> [Task goal] Quote the entries in full, character for character, without their images.
***** Record set *****
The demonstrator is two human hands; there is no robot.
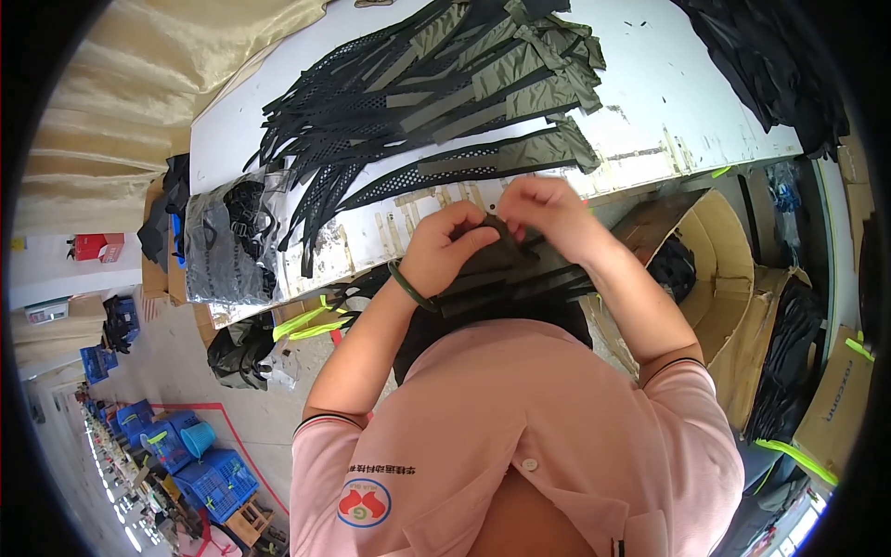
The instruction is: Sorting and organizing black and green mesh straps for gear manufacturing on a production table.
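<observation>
My left hand (438,251) pinches a dark olive fabric piece (497,252) between thumb and fingers, just in front of my body at the table's near edge. My right hand (548,215), slightly blurred, has its fingers curled together at the upper edge of the same piece. The lower part of the fabric hangs towards my lap. Just beyond my hands lies a strap-like piece (464,165) of black mesh and olive cloth. Behind it, a large pile of similar mesh pieces (436,84) spreads across the white table (640,102).
On the table's left corner sits a clear plastic bag (232,237) with black straps inside. Black fabric (761,65) is heaped at the far right. An open cardboard box (719,269) stands below on the right. Blue crates (218,483) are on the floor at lower left.
</observation>
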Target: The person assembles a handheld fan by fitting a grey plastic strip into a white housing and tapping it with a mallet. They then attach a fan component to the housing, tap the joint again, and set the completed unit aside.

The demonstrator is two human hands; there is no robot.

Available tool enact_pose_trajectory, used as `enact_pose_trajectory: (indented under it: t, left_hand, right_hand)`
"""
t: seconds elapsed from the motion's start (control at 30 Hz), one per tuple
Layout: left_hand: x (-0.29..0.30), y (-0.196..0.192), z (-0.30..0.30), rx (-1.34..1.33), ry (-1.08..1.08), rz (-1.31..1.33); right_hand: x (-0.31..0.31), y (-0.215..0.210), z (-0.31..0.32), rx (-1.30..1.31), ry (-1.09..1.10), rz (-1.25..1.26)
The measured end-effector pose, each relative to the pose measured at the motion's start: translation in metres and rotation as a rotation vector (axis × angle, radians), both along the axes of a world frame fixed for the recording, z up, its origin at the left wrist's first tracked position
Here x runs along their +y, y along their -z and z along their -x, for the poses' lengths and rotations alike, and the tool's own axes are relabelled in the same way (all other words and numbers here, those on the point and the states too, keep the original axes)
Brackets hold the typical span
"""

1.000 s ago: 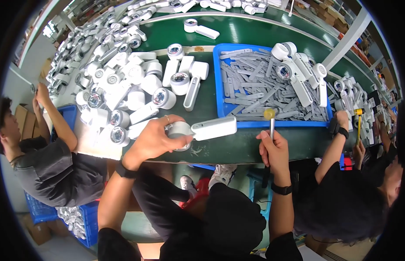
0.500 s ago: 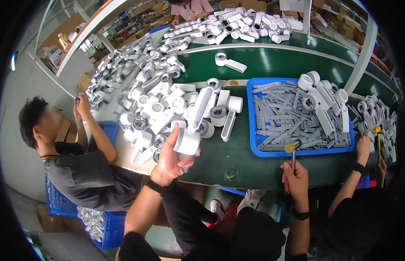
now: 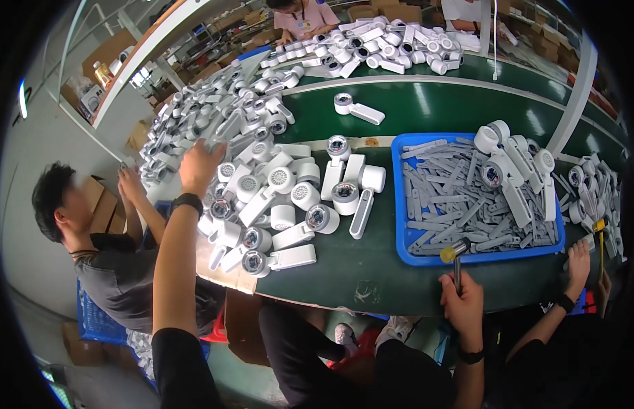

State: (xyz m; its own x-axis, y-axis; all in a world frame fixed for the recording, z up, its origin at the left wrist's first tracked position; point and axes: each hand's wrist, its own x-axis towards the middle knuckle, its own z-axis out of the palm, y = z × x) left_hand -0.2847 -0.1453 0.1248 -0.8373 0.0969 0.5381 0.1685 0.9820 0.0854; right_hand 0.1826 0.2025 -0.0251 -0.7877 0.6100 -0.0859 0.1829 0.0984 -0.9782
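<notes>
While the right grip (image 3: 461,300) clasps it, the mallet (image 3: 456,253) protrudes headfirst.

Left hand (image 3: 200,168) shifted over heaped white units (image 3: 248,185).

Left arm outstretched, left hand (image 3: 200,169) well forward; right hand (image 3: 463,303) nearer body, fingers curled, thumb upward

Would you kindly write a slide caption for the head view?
Left hand over piled white devices, right hand holding a yellow-faced hammer near a blue tray.
</notes>
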Motion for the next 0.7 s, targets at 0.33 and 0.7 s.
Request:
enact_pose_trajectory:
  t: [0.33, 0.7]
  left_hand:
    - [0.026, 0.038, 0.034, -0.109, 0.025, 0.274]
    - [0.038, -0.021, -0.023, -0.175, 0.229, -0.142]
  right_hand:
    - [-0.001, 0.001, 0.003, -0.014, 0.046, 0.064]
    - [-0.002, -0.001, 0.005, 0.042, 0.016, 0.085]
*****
> [Final answer]
The demonstrator is two human hands; there is no robot.
The instruction is: Sorting and organizing black and green mesh straps for gear manufacturing on a production table.
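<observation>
My left hand (438,251) pinches a dark olive fabric piece (497,252) between thumb and fingers, just in front of my body at the table's near edge. My right hand (548,215), slightly blurred, has its fingers curled together at the upper edge of the same piece. The lower part of the fabric hangs towards my lap. Just beyond my hands lies a strap-like piece (464,165) of black mesh and olive cloth. Behind it, a large pile of similar mesh pieces (436,84) spreads across the white table (640,102).
On the table's left corner sits a clear plastic bag (232,237) with black straps inside. Black fabric (761,65) is heaped at the far right. An open cardboard box (719,269) stands below on the right. Blue crates (218,483) are on the floor at lower left.
</observation>
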Target: The person assembles a handheld fan by fitting a grey plastic strip into a white housing and tapping it with a mallet. They then attach a fan component to the housing, tap the joint again, and set the completed unit aside.

The demonstrator is two human hands; there is no robot.

Available tool enact_pose_trajectory, used as `enact_pose_trajectory: (indented under it: t, left_hand, right_hand)`
"""
t: seconds elapsed from the motion's start (control at 30 Hz), one per tuple
Layout: left_hand: x (-0.29..0.30), y (-0.196..0.192), z (-0.30..0.30), rx (-1.34..1.33), ry (-1.08..1.08), rz (-1.31..1.33); right_hand: x (-0.31..0.31), y (-0.215..0.210), z (-0.31..0.32), rx (-1.30..1.31), ry (-1.09..1.10), rz (-1.25..1.26)
The measured end-effector pose, each relative to the pose measured at the motion's start: translation in metres and rotation as a rotation vector (axis × angle, radians), both along the axes of a world frame fixed for the recording, z up, its origin at the left wrist's first tracked position
Here x runs along their +y, y along their -z and z along their -x, for the poses' lengths and rotations alike, and the tool's own axes are relabelled in the same way (all other words and numbers here, those on the point and the states too, keep the original axes)
Brackets hold the typical span
"""

1.000 s ago: 
0.500 s ago: 
now: 

State: (xyz m; its own x-axis, y-axis; all in a world frame fixed for the recording, z up, its origin at the left wrist's first tracked position; point and axes: each hand's wrist, its own x-axis towards the middle knuckle, its own z-axis out of the palm, y = z × x) left_hand -0.2847 -0.1453 0.1248 -0.8373 0.0969 0.5381 0.1685 0.9820 0.0854; right_hand 0.1826 0.2025 -0.0251 -0.7877 0.6100 -0.0859 0.1829 0.0984 -0.9782
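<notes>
While the right grip (image 3: 461,300) clasps it, the mallet (image 3: 456,253) protrudes headfirst.

Left hand (image 3: 200,168) shifted over heaped white units (image 3: 248,185).

Left arm outstretched, left hand (image 3: 200,169) well forward; right hand (image 3: 463,303) nearer body, fingers curled, thumb upward

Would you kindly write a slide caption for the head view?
Left hand over piled white devices, right hand holding a yellow-faced hammer near a blue tray.
</notes>
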Motion for the next 0.7 s, targets at 0.33 and 0.7 s.
Request:
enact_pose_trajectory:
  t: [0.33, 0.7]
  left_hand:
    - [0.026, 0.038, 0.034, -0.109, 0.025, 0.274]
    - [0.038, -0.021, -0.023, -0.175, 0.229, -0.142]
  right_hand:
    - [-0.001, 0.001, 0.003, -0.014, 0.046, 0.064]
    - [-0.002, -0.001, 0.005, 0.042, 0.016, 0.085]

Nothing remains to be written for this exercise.